Be aware of latency in distributed systems

I want to begin by saying that this specific example is very niche problem, but real.

A client moved their LAMP application to a new hosting provider and noticed that simple operations were taking several seconds longer, yet profiled queries were quicker if anything.

I setup a test database server with identical specs with the same provider and did some simple profiling by setting long_query_time=0 and turning the slow query log on. I then ran the simple operation, took a copy of the slow query log and filtered out just the queries; ignoring SET TIMESTAMP.

grep -vP "^(#|SET timestamp)" /var/lib/mysql/mysql-slow.log > ~/test.sql

I added USE database_name; to the top of test.sql and then tested the execution speed from the database server itself:

# time mysql >/dev/null < ~/test.sql

real	0m0.475s
user	0m0.351s
sys	0m0.028s

Half a second for the entire operation is not something users are likely to notice, so the problem is elsewhere. Next step was to copy test.sql onto the server the web application is running from, and run the same test. For comparison purposes I also tested from the old webserver to the old database server:

oldserver:~$ time mysql -uprofileuser -h olddatabase -p$PASS >/dev/null < test.sql

real	0m1.805s
user	0m0.385s
sys	0m0.051s

oldserver:~$ ping olddatabase
64 bytes from x.x.x.x: icmp_seq=1 ttl=64 time=0.120 ms

newserver:~$ time mysql -uprofileuser -h newdatabase -p$PASS >/dev/null < test.sql

real	0m5.563s
user	0m0.817s
sys	0m0.049s

newserver:~$ ping newdatabase
64 bytes from x.x.x.x: icmp_seq=1 ttl=57 time=1.34 ms

So there is a 3.758 second difference between execution times on the two remote servers, and a 5.088 second increase when comparing locally to over the network.

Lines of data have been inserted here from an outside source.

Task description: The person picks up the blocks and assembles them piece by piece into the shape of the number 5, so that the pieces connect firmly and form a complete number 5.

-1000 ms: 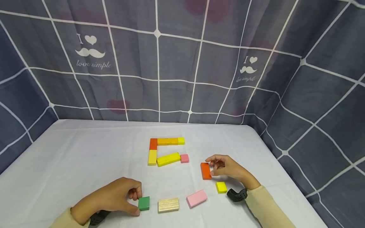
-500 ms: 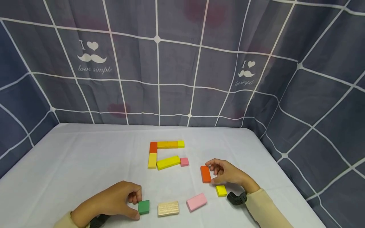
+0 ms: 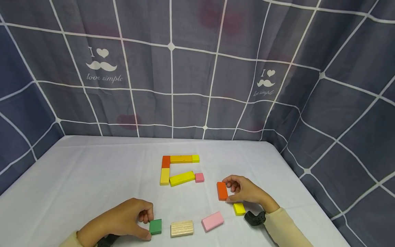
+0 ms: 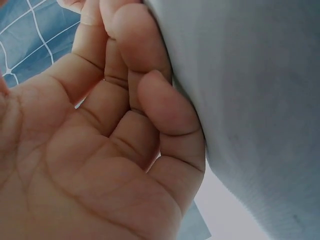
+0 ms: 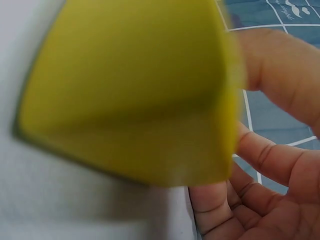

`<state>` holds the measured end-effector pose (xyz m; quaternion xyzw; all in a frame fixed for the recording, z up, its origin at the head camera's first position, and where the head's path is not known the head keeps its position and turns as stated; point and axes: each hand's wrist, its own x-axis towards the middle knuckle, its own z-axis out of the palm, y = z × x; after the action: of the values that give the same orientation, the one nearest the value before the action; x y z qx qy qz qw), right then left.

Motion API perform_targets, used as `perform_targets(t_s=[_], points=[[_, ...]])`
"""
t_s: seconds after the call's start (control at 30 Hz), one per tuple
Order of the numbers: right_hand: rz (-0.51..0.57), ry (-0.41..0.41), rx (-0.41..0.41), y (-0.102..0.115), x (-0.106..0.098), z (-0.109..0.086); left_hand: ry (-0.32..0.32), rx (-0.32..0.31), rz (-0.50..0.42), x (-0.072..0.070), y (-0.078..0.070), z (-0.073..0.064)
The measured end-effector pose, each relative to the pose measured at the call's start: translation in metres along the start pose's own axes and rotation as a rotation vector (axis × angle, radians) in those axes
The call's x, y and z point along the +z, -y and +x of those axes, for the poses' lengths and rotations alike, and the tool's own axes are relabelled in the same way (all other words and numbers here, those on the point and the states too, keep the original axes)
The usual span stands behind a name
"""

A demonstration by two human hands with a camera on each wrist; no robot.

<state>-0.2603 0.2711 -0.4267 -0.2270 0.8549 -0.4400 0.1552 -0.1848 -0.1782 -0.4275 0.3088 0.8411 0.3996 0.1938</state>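
My left hand (image 3: 124,219) rests on the table with fingers loosely curled, thumb tip and index at the left side of a green block (image 3: 155,226). In the left wrist view the curled fingers (image 4: 160,105) show no block within. At the right, my right hand (image 3: 243,191) pinches an orange-red block (image 3: 222,191), index at its far end and thumb at its near corner. A yellow square block (image 3: 239,209) lies just below that hand. In the right wrist view this yellow block (image 5: 130,75) fills the foreground and hides the orange-red one.
Between the hands lie a plain wooden block (image 3: 182,228) and a pink block (image 3: 212,221). Farther back, an outline of blocks holds a red block (image 3: 166,162), an orange bar (image 3: 181,159), a slanted yellow bar (image 3: 182,178) and a small pink cube (image 3: 199,177). A grid-patterned curtain (image 3: 191,75) bounds the table.
The whole view has shifted slightly as the head tilted up. My right thumb has slid toward the near corner of the orange-red block. The left hand has not moved.
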Motion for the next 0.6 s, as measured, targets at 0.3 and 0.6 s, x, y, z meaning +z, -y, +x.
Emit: perform_targets(t_s=[0.3, 0.6], points=[[-0.027, -0.012, -0.009, 0.0004, 0.0015, -0.0003, 0.003, -0.009, 0.001, 0.0003, -0.0001, -0.0004], [-0.101, -0.005, -0.056, 0.0059, 0.0031, -0.0010, 0.001, -0.004, 0.008, -0.0009, -0.0016, -0.0004]])
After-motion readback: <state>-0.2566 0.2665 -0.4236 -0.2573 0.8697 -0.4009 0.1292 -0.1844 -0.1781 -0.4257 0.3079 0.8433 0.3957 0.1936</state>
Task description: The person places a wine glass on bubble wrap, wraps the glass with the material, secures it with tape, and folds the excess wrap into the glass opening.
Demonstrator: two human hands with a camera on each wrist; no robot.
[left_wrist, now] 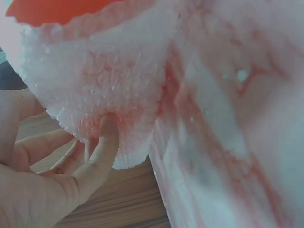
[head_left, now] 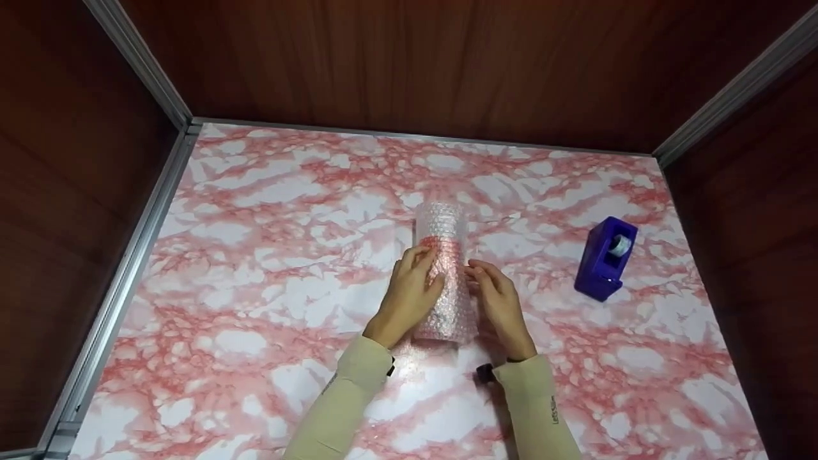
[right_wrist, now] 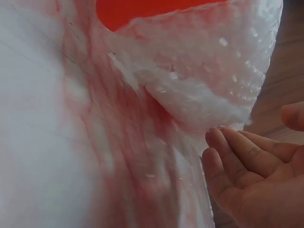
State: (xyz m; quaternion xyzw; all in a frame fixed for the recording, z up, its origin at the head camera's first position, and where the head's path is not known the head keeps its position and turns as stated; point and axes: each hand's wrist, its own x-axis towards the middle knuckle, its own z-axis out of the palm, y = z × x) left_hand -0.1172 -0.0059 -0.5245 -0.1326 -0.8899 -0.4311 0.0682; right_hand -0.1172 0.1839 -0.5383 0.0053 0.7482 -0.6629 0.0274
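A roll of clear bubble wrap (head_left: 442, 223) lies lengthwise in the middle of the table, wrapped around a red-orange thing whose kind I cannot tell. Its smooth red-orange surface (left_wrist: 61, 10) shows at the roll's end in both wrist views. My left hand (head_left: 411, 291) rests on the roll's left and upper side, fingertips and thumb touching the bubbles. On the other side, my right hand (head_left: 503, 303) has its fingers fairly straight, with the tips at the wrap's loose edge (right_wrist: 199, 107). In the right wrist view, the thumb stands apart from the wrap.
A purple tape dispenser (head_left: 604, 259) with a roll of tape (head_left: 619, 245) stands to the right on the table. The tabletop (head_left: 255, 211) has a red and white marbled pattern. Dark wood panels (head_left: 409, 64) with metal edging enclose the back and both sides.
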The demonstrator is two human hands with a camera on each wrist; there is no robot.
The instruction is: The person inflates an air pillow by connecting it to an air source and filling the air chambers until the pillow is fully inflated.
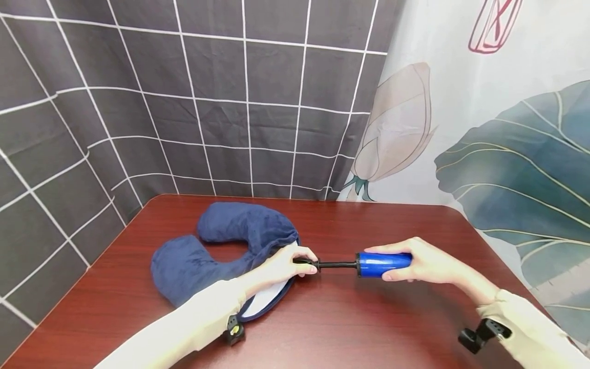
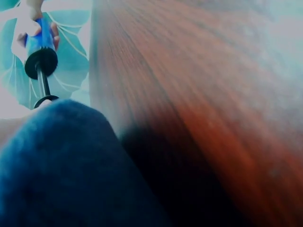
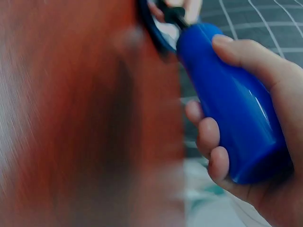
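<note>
A blue hand pump (image 1: 378, 264) with a black rod lies level above the table, its barrel to the right. My right hand (image 1: 426, 260) grips the blue barrel; in the right wrist view the fingers (image 3: 208, 135) and thumb curl round it. With thumb and fingers, my left hand (image 1: 288, 260) holds the black end piece (image 1: 306, 262) of the rod, beside a round flange. Under the left hand and forearm is a navy U-shaped neck pillow (image 1: 180, 264), with a white part showing along its right edge. The pillow hides much of the left hand in the left wrist view.
The reddish-brown wooden table (image 1: 350, 328) carries the pillow on its left half. Behind it hangs a dark grey gridded curtain (image 1: 207, 102), and a leaf-printed cloth (image 1: 511, 154) hangs at the right. Small black devices sit on both wrists.
</note>
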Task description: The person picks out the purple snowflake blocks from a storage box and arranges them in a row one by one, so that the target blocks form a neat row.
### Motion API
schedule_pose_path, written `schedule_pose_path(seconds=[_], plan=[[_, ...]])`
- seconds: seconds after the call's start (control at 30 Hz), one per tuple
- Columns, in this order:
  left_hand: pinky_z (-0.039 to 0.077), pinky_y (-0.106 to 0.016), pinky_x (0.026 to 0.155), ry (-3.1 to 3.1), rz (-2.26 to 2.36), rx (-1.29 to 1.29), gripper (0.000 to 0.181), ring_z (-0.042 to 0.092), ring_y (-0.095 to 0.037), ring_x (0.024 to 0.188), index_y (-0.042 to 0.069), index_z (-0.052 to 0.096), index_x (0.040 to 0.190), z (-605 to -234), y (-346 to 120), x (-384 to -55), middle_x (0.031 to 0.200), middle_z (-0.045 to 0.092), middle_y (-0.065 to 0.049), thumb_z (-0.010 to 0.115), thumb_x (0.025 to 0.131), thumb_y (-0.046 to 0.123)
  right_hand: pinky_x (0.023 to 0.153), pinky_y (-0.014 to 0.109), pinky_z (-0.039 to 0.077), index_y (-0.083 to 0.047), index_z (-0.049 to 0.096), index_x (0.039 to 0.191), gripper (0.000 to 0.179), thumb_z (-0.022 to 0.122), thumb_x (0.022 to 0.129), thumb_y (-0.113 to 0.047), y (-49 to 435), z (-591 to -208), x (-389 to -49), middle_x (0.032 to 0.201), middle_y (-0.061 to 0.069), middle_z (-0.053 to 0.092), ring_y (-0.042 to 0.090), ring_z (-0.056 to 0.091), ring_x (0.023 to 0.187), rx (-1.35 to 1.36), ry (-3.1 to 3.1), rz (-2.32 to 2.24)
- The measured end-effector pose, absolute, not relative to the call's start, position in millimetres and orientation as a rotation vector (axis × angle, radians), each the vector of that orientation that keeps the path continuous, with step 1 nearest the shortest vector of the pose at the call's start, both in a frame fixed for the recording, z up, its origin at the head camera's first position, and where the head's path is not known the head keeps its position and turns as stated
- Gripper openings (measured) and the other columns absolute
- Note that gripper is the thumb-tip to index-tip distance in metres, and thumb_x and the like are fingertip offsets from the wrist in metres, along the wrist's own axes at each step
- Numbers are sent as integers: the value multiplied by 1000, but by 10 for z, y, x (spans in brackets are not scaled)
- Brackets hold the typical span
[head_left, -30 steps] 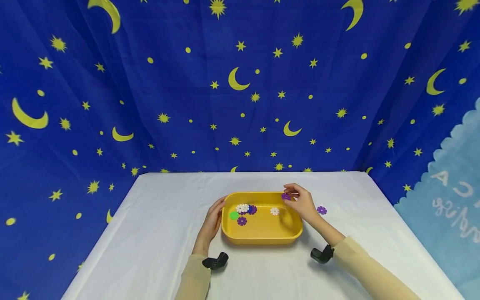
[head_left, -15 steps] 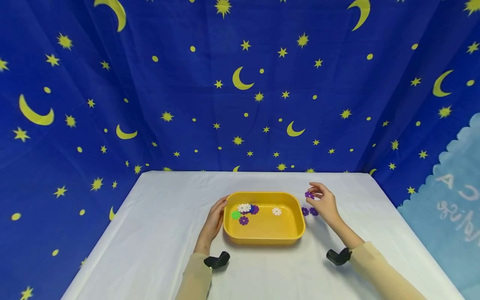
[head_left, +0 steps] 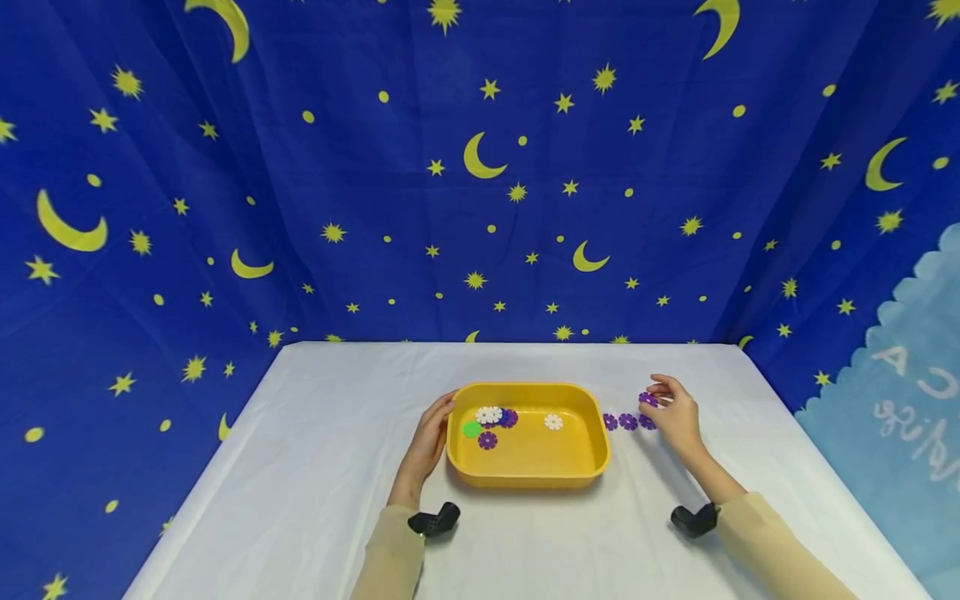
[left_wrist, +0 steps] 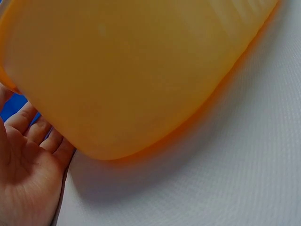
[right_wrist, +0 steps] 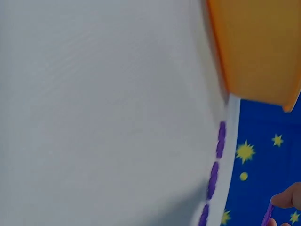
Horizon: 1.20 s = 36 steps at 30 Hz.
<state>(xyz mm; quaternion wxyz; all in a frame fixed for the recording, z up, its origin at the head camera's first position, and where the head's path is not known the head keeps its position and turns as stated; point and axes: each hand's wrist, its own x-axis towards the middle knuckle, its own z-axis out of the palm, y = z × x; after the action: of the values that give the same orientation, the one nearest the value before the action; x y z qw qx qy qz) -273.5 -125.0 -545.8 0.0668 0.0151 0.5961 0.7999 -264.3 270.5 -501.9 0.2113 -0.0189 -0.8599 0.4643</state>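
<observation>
My right hand (head_left: 678, 421) pinches a purple interlocking disc (head_left: 648, 399), notched like a flower, between thumb and fingers above the table. Beneath and left of it, a row of purple discs (head_left: 627, 422) lies on the cloth, right of the yellow tray (head_left: 528, 482). In the right wrist view, the held disc (right_wrist: 267, 215) shows edge-on at the lower right corner. My left hand (head_left: 426, 446) rests against the tray's left side. The left wrist view shows its fingers (left_wrist: 40, 129) fairly straight along the outer wall, fingertips partly hidden behind the tray.
Inside the tray, white discs (head_left: 489, 415), a green disc (head_left: 472, 429), a blue one and purple ones (head_left: 487, 440) lie at the left. A single white disc (head_left: 552, 422) lies further right. A blue star-patterned curtain (head_left: 525, 250) stands behind the white-covered table (head_left: 525, 550).
My right hand has moved right from over the tray with a purple disc in it. More purple discs in the row have come into view. The left hand stays at the tray.
</observation>
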Motion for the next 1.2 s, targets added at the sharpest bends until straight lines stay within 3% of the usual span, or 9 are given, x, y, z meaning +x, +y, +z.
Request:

The latency difference was only 1.22ms so it's surprising. Checking the SQL file:

$ wc -l test.sql
4198 test.sql

This "simple operation" runs 4198 database queries. Most of them are cached so it only takes half a second for the server to execute them all, but the data needs to get to the other server, and it takes 1.34ms each time. . 4198 * 1.34ms = 5.625 seconds.

Latency is important.